== The problem ==
In duplicating the lines below, keep every word unchanged and drop the pictures.

== Data extract ==
--- START ---

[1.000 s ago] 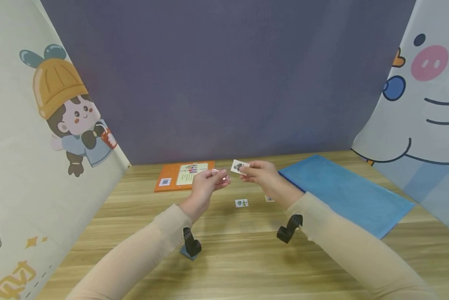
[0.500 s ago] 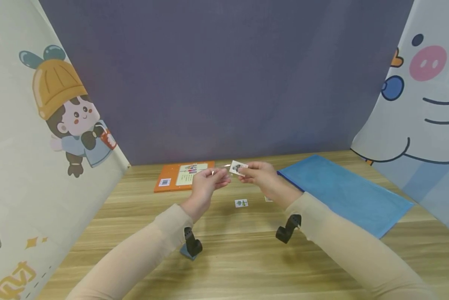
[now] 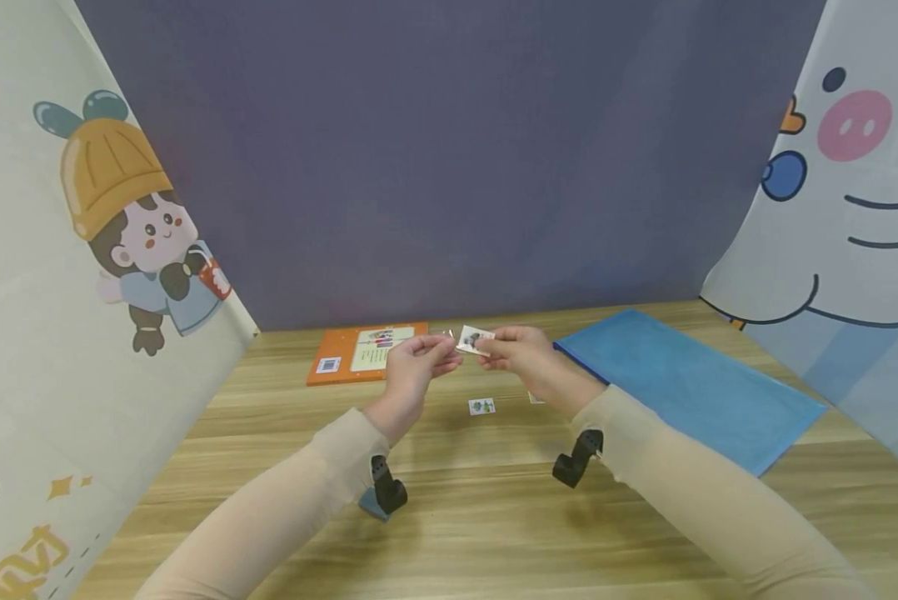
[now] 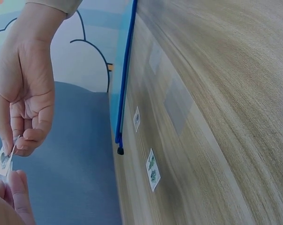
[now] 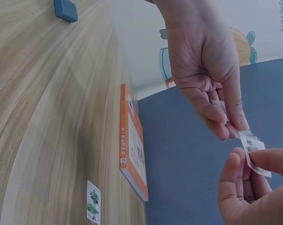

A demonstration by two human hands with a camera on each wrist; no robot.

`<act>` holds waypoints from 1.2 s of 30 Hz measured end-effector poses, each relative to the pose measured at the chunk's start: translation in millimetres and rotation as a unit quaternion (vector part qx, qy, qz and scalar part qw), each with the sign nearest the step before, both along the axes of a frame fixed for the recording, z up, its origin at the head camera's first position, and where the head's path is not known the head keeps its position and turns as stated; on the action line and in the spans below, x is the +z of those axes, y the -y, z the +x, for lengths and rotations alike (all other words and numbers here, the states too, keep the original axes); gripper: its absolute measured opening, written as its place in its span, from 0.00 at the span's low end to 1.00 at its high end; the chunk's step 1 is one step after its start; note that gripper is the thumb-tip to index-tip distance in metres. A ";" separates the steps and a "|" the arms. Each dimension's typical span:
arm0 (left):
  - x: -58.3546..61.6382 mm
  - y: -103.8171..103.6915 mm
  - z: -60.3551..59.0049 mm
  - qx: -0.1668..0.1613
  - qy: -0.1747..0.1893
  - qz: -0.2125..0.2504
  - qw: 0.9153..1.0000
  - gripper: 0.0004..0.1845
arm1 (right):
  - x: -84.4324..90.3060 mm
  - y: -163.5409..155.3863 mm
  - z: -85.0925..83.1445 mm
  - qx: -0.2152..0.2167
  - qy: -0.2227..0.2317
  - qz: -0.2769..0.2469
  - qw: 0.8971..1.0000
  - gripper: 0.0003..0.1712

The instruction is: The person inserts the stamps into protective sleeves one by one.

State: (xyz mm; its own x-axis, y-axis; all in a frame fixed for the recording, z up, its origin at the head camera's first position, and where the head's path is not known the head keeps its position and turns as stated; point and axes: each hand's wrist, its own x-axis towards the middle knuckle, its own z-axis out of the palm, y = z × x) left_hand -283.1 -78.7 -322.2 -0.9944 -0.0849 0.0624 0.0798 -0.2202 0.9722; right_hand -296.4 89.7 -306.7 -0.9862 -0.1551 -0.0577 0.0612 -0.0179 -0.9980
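My left hand (image 3: 413, 367) pinches a small clear plastic sleeve (image 5: 219, 106) between thumb and fingers. In my right hand (image 3: 526, 354) is a stamp (image 3: 470, 340), white-edged with a dark picture, gripped by thumb and fingertips. Both hands are raised above the table, fingertips close together. In the right wrist view the stamp's edge overlaps the sleeve's mouth; how far inside it sits, I cannot tell. A second stamp (image 3: 482, 407) with green trees lies on the wood below the hands. Another stamp (image 4: 137, 119) lies beyond it, partly hidden by my right hand in the head view.
An orange book (image 3: 336, 346) lies at the back left of the wooden table (image 3: 479, 533). At the right is a blue zip pouch (image 3: 689, 383). A small blue-grey block (image 5: 65, 10) sits near my left forearm. Faint translucent rectangles (image 4: 178, 105) show on the wood.
My right hand has brought the stamp slightly left and down, up to the sleeve in my left fingers. The left hand stays nearly in place; the sleeve's visible edge has shifted.
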 end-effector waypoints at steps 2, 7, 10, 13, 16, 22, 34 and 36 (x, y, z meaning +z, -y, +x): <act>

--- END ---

== Final answer ==
[1.000 s ago] 
[0.500 s ago] 
[now] 
[now] 
[now] 

A demonstration by two human hands with a camera on each wrist; no robot.

`<act>` holds waypoints from 1.2 s of 30 Hz measured end-effector poses, each relative to the pose measured at the chunk's start: translation in millimetres and rotation as a unit quaternion (vector part qx, qy, qz and scalar part qw), each with the sign nearest the step before, both along the axes of a frame fixed for the recording, z up, its origin at the head camera's first position, and where the head's path is not known the head keeps its position and turns as stated; on the action line and in the spans below, x is the +z of those axes, y the -y, z the +x, for lengths and rotations alike (all other words and numbers here, the states too, keep the original axes); gripper: its absolute measured opening, written as its place in its span, from 0.00 at the span's low end to 1.00 at its high end; the chunk's step 1 is one step after its start; note that gripper is the thumb-tip to index-tip distance in metres. A ";" separates the steps and a "|" the arms. Each dimension's typical span:
arm0 (left):
  - x: -58.3546..61.6382 mm
  - y: -103.8171..103.6915 mm
  - z: -60.3551..59.0049 mm
  - qx: -0.1668..0.1613
  - qy: -0.1747..0.1893
  - qz: -0.2125..0.2504
  - qw: 0.9153..1.0000
  - gripper: 0.0004..0.1845
arm1 (right):
  - x: -84.4324..90.3060 mm
  - y: -163.5409..155.3863 mm
  - z: -85.0925..83.1445 mm
  - qx: -0.2152..0.2167
  - qy: -0.2227..0.2317
  - qz: -0.2769..0.2469
  - qw: 0.8971..1.0000
  - gripper: 0.0003..0.1712

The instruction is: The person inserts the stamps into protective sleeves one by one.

State: (xyz mm; its own x-axis, y-axis; all in a frame fixed for the recording, z up, its origin at the head camera's first position, and where the head's path is not known the head keeps its position and turns as stated; point and axes: each hand's wrist, its own x-axis towards the middle knuckle, its own z-axis out of the palm, y = z × x) left_hand -283.1 -78.7 -322.2 -0.9944 -0.0849 0.0624 0.0798 -0.2202 0.9722; right_hand -296.4 89.7 -306.7 -0.9862 -0.1551 -0.0577 0.0612 -0.0179 -0.9980
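My left hand (image 3: 413, 367) pinches a small clear plastic sleeve (image 5: 219, 106) between thumb and fingers. In my right hand (image 3: 526, 354) is a stamp (image 3: 470, 340), white-edged with a dark picture, gripped by thumb and fingertips. Both hands are raised above the table, fingertips close together. In the right wrist view the stamp's edge overlaps the sleeve's mouth; how far inside it sits, I cannot tell. A second stamp (image 3: 482, 407) with green trees lies on the wood below the hands. Another stamp (image 4: 137, 119) lies beyond it, partly hidden by my right hand in the head view.
An orange book (image 3: 336, 346) lies at the back left of the wooden table (image 3: 479, 533). At the right is a blue zip pouch (image 3: 689, 383). A small blue-grey block (image 5: 65, 10) sits near my left forearm. Faint translucent rectangles (image 4: 178, 105) show on the wood.
My right hand has brought the stamp slightly left and down, up to the sleeve in my left fingers. The left hand stays nearly in place; the sleeve's visible edge has shifted.
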 end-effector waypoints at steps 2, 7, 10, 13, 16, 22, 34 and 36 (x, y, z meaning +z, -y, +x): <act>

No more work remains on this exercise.